▶ [WHAT YOU ARE ASKED TO DO]: Pull every line that includes the word "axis" out of the data below and copy it.

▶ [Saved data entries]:
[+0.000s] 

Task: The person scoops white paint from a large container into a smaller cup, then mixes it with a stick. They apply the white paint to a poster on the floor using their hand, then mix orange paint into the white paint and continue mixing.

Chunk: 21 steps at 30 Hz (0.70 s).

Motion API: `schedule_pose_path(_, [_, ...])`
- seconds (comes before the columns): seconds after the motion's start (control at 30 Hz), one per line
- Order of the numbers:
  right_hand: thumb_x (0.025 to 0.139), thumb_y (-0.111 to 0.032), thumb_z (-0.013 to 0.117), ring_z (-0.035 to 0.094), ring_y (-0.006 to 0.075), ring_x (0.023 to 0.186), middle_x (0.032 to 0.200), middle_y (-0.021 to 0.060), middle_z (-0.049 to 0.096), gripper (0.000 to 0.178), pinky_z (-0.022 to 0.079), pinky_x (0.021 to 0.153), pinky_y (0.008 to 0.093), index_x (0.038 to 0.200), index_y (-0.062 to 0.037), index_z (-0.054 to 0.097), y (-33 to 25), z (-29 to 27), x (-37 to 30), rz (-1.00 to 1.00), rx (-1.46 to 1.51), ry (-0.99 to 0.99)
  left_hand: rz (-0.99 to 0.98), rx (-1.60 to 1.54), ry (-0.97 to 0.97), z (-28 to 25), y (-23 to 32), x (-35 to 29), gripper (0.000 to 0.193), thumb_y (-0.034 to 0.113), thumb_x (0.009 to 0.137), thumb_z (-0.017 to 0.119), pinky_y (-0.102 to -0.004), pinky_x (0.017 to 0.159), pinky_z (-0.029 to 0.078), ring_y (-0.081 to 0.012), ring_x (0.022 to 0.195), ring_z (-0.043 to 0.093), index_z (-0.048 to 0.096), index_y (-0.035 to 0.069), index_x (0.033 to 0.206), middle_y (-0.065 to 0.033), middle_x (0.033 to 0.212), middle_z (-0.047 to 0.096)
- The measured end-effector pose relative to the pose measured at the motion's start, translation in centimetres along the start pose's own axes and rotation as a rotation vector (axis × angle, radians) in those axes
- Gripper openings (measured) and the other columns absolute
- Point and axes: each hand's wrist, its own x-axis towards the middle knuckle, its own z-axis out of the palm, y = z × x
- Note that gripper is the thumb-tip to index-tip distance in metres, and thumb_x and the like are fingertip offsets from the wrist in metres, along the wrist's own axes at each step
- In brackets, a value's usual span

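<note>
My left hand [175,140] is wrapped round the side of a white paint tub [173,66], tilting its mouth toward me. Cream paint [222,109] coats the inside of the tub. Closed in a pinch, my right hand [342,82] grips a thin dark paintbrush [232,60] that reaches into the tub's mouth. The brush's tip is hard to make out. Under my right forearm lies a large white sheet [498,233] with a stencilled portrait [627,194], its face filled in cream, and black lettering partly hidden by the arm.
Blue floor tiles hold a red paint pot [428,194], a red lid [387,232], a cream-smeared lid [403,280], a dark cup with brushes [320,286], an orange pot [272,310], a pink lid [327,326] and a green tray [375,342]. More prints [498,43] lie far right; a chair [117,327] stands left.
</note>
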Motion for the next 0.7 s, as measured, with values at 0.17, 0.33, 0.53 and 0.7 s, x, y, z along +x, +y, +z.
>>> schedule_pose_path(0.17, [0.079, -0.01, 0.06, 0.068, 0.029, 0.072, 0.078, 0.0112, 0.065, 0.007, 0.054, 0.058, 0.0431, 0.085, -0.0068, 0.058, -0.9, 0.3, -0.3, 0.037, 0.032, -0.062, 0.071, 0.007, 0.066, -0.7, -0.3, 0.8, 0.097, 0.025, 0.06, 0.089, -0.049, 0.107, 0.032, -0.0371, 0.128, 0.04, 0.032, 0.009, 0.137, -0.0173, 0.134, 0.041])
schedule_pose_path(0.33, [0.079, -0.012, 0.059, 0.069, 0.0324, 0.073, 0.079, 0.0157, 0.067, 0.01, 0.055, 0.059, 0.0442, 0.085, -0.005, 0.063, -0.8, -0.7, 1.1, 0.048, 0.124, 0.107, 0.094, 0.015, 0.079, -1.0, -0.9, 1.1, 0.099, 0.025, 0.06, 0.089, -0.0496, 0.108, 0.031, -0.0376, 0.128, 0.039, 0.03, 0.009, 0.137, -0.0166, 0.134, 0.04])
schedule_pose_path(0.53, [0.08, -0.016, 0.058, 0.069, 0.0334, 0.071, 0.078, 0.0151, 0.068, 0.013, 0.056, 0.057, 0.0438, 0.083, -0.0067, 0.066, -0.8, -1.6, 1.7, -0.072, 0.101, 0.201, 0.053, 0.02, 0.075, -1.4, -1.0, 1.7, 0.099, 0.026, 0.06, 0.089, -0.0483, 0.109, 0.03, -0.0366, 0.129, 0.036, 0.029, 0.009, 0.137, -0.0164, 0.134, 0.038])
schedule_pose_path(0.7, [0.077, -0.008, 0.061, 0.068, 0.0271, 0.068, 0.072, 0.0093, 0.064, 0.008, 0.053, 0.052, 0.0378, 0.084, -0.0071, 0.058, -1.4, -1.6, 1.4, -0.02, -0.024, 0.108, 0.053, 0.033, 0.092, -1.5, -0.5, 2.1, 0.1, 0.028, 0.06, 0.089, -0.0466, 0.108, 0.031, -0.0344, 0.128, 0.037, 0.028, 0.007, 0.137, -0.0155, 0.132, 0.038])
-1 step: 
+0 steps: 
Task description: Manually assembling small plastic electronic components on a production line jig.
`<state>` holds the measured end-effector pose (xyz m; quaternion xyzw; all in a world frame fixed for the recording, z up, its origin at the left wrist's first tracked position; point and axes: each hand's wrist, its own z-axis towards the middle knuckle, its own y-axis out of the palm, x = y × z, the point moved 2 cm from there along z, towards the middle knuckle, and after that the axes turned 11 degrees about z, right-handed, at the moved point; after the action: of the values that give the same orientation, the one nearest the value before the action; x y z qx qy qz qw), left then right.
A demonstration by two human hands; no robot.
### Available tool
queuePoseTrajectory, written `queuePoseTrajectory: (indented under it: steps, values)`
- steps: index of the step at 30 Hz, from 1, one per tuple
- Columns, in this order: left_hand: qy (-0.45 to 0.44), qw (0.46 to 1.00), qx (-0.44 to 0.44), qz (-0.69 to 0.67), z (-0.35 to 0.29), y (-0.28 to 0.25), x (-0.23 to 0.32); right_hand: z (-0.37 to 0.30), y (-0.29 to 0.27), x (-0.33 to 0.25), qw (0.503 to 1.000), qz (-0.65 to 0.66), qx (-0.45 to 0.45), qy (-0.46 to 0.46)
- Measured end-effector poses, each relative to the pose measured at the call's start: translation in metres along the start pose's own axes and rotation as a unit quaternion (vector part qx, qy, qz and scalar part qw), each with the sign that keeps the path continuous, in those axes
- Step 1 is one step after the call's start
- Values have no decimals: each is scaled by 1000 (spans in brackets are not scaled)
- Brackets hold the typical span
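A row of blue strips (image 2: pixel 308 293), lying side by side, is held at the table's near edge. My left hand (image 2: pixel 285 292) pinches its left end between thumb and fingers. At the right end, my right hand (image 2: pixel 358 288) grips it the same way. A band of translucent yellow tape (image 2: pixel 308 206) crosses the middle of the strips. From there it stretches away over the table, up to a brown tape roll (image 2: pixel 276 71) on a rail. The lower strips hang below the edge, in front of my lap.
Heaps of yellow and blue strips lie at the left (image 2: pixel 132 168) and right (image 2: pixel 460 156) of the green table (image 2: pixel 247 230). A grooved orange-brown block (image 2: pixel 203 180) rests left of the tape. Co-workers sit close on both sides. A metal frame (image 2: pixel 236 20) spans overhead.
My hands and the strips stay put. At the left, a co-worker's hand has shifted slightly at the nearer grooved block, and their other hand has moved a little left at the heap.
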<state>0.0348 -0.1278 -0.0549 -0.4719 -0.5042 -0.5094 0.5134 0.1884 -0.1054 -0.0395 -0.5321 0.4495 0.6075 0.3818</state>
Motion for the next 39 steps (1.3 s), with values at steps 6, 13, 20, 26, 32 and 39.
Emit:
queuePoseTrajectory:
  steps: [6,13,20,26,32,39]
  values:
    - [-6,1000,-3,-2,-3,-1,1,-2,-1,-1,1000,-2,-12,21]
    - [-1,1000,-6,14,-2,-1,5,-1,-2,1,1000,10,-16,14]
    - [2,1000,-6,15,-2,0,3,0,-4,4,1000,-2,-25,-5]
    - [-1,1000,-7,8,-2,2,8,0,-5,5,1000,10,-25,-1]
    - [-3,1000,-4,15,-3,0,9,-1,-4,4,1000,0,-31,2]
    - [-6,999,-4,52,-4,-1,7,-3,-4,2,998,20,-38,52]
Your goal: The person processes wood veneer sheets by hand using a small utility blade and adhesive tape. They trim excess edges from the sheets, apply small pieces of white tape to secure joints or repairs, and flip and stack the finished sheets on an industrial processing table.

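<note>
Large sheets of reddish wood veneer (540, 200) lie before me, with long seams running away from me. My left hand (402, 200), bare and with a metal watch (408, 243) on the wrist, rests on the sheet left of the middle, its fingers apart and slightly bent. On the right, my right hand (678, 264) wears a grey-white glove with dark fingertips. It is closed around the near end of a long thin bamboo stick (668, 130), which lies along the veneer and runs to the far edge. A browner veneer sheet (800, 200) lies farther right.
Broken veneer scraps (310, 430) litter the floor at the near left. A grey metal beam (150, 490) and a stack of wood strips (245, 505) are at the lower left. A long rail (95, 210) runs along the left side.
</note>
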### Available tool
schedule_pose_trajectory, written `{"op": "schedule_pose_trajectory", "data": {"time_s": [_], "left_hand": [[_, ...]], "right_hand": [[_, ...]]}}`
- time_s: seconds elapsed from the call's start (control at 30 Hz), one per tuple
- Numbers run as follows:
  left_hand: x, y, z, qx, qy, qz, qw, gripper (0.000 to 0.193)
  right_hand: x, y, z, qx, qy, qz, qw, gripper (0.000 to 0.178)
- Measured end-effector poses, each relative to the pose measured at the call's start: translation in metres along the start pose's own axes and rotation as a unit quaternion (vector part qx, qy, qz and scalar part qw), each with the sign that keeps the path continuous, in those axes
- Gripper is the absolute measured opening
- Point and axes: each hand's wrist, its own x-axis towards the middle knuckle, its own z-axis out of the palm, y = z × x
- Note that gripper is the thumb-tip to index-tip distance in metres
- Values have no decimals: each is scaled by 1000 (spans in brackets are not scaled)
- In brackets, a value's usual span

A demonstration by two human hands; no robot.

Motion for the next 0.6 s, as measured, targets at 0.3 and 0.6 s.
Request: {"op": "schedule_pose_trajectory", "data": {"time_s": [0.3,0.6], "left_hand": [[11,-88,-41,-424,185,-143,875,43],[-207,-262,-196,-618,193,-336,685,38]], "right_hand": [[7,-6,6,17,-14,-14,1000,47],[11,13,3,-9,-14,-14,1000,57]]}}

▶ [RESULT OF THE EXERCISE]:
- The measured end-effector pose relative to the pose measured at the motion's start, translation in centimetres along the start pose's own axes and rotation as a rotation vector (axis × angle, radians) in those axes
- Point and axes: each hand's wrist, its own x-axis towards the middle knuckle, its own z-axis out of the palm, y = z × x
`<state>` holds the measured end-effector pose (xyz m; quaternion xyzw; all in a world frame fixed for the recording, z up, its origin at the left wrist's first tracked position; point and axes: each hand's wrist, its own z-axis towards the middle knuckle, its own y-axis out of the palm, x = y × z, the point moved 2 cm from there along z, towards the middle knuckle, and after that the axes turned 11 degrees about z, right-handed, at the moved point; after the action: of the values that give the same orientation, the one nearest the value before the action; x y z qx qy qz qw), left then right.
- Point and axes: each hand's wrist, its own x-axis towards the middle knuckle, its own z-axis out of the palm, y = z × x

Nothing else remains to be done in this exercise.